Askov, Minn. — Sinkholes are like icebergs - most of the action happens below the surface.
Calvin Alexander is a geologist and an expert on sinkholes. He's giving a guided tour of the sinkholes around Askov to the town's mayor. Sometimes they're hard to find.
Sinkholes start underground, but they might not be noticed for years because of the layers of soil that cover up what's happening down below.
Bedrock like limestone or sandstone is porous, so water flows through it. But in some places, cracks in the rock allow the water to flow faster. That pulls soil into the crack.
"You get an actual hole in the soil at the top of the bedrock," explains Alexander. "That hole gets bigger and bigger, the ceiling starts falling, that dirt has to wash away, more ceiling falls, and it happens."
Suddenly the ground sinks, to fill the hole just above the bedrock.
In a hayfield, the farmer either fills in a sinkhole, or mows around it.
But a couple of sinkholes in Askov aren't in hayfields. They're right next to the town's sewage treatment ponds.
"They've been here probably 10,000 years," says Colin Voss, who manages Askov's sewage treatment system. He says these sinkholes could be making the ground water less pure.
"They allow water to get into the aquifers a lot quicker than the normal percolation down through the soils," he says. "And then you don't have the filtration action of the soils. So you're getting dirtier water down into the aquifer itself."
The aquifer supplies water to wells for the homes around Askov. So the Minnesota Pollution Control Agency is concerned the wells could be polluted.
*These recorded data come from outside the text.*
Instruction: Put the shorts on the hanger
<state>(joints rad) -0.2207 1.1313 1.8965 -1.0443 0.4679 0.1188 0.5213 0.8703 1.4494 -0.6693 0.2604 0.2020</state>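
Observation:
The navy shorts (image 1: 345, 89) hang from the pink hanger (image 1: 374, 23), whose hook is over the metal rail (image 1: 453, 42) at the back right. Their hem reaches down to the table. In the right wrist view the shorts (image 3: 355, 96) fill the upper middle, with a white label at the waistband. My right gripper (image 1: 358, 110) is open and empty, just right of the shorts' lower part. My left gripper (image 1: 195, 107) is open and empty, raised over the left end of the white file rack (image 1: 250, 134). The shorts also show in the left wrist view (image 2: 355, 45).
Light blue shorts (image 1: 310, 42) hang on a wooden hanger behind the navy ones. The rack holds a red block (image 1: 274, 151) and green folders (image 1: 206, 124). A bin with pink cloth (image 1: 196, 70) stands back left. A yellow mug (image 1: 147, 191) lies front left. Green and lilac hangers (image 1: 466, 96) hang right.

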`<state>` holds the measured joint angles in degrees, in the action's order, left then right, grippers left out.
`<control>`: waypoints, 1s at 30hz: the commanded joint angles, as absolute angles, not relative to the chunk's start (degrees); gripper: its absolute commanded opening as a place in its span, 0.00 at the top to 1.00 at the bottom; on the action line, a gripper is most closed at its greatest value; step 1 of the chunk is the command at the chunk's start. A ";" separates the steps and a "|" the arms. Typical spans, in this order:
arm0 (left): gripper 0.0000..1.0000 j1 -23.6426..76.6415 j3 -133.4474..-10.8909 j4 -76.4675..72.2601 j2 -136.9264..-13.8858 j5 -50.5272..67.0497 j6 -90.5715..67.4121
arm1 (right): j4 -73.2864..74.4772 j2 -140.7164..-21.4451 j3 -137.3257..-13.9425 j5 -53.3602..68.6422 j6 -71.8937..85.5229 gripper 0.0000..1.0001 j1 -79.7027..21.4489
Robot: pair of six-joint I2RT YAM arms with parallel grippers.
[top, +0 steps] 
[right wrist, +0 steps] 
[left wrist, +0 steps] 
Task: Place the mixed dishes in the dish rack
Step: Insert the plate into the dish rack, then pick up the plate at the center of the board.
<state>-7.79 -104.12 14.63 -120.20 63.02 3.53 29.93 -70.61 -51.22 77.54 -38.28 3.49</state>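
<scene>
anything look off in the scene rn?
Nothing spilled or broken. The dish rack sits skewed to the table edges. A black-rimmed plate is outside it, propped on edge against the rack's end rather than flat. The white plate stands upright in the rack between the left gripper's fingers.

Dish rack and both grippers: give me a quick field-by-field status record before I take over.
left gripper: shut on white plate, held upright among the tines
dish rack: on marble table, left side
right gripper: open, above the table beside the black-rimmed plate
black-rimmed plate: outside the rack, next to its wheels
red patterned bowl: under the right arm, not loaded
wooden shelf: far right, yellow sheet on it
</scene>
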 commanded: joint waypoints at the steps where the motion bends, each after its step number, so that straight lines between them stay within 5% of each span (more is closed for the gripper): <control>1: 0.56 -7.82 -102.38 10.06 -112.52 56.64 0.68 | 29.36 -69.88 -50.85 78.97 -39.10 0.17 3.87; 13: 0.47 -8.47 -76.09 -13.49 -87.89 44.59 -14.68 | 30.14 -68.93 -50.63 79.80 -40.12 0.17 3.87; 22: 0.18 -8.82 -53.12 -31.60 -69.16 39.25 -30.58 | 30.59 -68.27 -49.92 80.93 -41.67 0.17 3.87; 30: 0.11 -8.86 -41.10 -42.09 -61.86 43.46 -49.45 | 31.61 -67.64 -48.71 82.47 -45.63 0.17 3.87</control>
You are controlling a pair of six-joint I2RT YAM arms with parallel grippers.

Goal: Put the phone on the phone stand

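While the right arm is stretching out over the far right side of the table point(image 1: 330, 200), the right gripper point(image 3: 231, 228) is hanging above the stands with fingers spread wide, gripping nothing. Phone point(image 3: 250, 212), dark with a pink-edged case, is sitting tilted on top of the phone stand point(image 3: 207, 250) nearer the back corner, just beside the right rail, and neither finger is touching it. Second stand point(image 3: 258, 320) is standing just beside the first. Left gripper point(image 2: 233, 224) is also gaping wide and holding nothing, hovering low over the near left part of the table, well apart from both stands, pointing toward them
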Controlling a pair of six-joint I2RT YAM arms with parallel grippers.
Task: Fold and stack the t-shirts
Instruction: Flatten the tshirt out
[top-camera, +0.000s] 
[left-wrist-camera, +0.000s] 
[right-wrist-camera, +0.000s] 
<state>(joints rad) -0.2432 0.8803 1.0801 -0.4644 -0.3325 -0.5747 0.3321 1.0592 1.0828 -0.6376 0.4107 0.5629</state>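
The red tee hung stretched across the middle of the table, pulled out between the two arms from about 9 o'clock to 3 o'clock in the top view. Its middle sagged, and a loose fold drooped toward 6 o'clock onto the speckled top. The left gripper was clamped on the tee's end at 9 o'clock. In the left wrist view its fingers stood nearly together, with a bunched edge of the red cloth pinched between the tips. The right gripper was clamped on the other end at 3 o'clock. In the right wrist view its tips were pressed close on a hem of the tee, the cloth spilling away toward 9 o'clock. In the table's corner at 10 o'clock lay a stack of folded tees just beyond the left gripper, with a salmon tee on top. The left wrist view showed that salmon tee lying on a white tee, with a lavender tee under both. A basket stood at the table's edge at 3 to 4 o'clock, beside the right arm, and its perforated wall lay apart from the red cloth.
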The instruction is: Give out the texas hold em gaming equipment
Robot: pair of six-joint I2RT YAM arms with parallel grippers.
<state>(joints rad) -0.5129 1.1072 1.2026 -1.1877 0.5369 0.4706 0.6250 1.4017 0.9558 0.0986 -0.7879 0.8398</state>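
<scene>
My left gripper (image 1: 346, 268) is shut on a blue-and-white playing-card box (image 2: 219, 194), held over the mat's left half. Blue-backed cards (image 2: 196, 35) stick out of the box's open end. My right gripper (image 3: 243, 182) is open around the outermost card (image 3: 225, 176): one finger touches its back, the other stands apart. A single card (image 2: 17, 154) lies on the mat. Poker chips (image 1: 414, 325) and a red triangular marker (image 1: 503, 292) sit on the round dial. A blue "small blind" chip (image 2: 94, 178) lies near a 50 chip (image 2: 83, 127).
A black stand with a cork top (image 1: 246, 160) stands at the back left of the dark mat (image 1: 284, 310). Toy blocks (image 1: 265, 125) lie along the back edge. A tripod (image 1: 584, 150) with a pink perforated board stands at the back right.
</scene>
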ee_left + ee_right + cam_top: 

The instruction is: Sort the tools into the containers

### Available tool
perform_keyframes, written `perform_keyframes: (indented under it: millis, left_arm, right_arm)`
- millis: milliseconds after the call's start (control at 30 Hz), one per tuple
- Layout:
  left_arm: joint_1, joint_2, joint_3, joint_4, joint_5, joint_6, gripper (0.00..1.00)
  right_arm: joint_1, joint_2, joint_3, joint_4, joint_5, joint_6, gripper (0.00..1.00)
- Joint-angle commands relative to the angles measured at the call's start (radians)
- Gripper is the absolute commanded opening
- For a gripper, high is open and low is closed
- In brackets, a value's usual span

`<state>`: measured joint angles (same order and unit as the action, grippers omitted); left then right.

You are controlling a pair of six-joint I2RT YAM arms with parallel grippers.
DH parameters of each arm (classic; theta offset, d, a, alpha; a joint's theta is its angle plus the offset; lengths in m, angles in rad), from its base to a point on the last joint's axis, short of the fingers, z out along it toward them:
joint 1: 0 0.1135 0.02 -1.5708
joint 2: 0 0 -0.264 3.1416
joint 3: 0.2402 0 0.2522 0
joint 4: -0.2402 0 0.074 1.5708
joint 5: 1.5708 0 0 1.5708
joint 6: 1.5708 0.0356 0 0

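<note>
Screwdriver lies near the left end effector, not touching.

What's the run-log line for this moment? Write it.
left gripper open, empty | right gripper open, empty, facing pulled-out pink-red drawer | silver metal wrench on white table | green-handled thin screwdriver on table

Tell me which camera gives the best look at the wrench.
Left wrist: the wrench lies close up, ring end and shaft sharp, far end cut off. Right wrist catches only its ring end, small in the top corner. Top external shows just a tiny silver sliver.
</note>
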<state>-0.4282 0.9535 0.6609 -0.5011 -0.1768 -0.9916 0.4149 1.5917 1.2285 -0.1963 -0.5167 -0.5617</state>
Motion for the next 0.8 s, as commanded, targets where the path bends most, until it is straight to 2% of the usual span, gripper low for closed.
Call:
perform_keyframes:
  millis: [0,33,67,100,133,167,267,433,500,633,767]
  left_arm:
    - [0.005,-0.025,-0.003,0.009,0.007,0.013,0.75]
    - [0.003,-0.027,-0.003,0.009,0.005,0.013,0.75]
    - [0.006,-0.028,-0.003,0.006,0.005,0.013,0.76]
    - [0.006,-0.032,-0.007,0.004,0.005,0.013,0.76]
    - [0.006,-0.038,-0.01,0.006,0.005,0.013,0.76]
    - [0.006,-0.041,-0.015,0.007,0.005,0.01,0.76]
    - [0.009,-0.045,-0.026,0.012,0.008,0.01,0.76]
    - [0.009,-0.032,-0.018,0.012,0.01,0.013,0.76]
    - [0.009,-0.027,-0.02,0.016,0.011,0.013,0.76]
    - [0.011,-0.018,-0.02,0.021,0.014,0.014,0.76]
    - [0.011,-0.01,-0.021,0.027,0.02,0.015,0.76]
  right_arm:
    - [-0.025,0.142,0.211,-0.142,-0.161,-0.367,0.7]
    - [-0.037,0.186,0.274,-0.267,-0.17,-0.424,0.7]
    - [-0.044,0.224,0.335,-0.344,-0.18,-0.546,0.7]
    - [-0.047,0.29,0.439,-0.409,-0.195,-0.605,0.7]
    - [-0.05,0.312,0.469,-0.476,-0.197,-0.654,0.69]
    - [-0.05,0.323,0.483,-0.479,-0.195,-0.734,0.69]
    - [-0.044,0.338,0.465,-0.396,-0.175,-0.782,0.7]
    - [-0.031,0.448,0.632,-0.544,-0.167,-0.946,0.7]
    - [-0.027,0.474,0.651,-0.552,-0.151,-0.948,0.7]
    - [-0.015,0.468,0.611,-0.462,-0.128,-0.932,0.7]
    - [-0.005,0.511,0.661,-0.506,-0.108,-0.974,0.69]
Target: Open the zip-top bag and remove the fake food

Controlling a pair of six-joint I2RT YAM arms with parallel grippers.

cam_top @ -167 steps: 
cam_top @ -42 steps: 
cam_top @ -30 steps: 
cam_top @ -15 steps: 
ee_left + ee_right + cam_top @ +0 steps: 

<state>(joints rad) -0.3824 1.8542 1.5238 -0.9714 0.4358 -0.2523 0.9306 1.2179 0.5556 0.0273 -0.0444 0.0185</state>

The agency noticed the sinkholes when they began the permitting process to upgrade Askov's 40-year-old treatment ponds.
Colin Voss says the ponds are starting to fill up with sludge, and they can't handle the rush of water that comes with spring snowmelt and summer storms.
"You get a big rain, we don't have enough capacity to hold the water to - at times - give it proper treatment," he says.
In fact, the MPCA has slapped a building moratorium on Askov. The town's mayor, Larry Seek, says he had to say "no" to a couple of families wanting to build homes in town.
"We've had a couple of businesses that have been interested in the area, and again, we have that moratorium, we cannot hook them to our current system," Seek says. "So the two things you're faced with in a small city, trying to obtain some type of business that's interested in your community, and then when you do and you have to turn them away, it really hurts."
The MPCA wants to learn how the ground water flows in the area, to find out whether wells are likely to be contaminated.
They put different colored dyes in the outflow from the treatment pond, and in the sinkhole nearby. The dyes quickly showed up in wells about a mile away. So far, tests have found no contamination.
One of the dyes turned up in Marlys Olesen's water. She says it's unsettling to know the water is traveling so directly from the sinkhole near the treatment pond to her well. And she can't picture how the town will solve the problem.
"You know they can't build new sewer ponds out here because of the sinkhole problem," she says. "It's going to be interesting; it's a wait-and-see thing."
The MPCA plans to continue testing for the rest of the summer. Spokesman Steve Mikkelson says the town has a couple of options, all of them expensive.
"Move the ponds, build the new ones in different locations, or go to what's called a mechanical treatment plant which doesn't include these ponds," Mikkelson says. "Those would be a lot more expensive, but if there's a problem with discharges going into groundwater, then some things just probably can't be done."
Mikkelson says the solution is almost certainly going to be more than the tiny town of Askov can afford.